**WORK ITEM**
Images should not appear in the copy, yet every line of the listing below must be printed exactly.

══ MATERIAL PROVIDED

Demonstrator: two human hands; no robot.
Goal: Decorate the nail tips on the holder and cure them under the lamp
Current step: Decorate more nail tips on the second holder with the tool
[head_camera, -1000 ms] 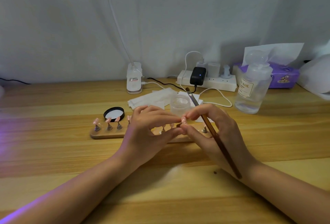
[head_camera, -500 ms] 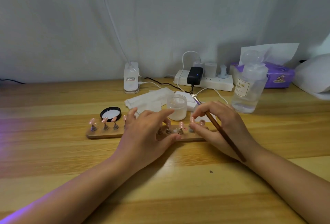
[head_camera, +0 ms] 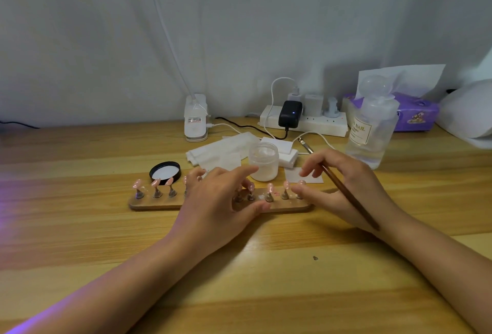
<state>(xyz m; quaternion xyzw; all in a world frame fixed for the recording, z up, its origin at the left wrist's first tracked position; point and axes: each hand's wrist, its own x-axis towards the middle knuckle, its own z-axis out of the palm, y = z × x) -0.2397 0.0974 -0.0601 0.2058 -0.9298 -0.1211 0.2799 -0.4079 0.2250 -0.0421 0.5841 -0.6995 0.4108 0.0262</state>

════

**TASK SOLUTION**
Demonstrator: two human hands; no robot.
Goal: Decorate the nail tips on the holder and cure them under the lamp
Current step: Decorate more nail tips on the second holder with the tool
[head_camera, -1000 ms] 
[head_camera, -500 ms] 
[head_camera, +0 ms] 
<state>(xyz m; quaternion xyzw; all in a world frame fixed for the recording, z up, its origin at the left wrist's first tracked position; point and axes: each hand's wrist, its own x-axis towards the middle knuckle, its own z-axis out of the palm, y = z × x) -0.2397 0.0974 -0.0601 0.2058 -0.9298 -0.1211 0.2799 -0.4079 0.2250 -0.0421 0.5841 -0.6995 0.4108 0.0262</state>

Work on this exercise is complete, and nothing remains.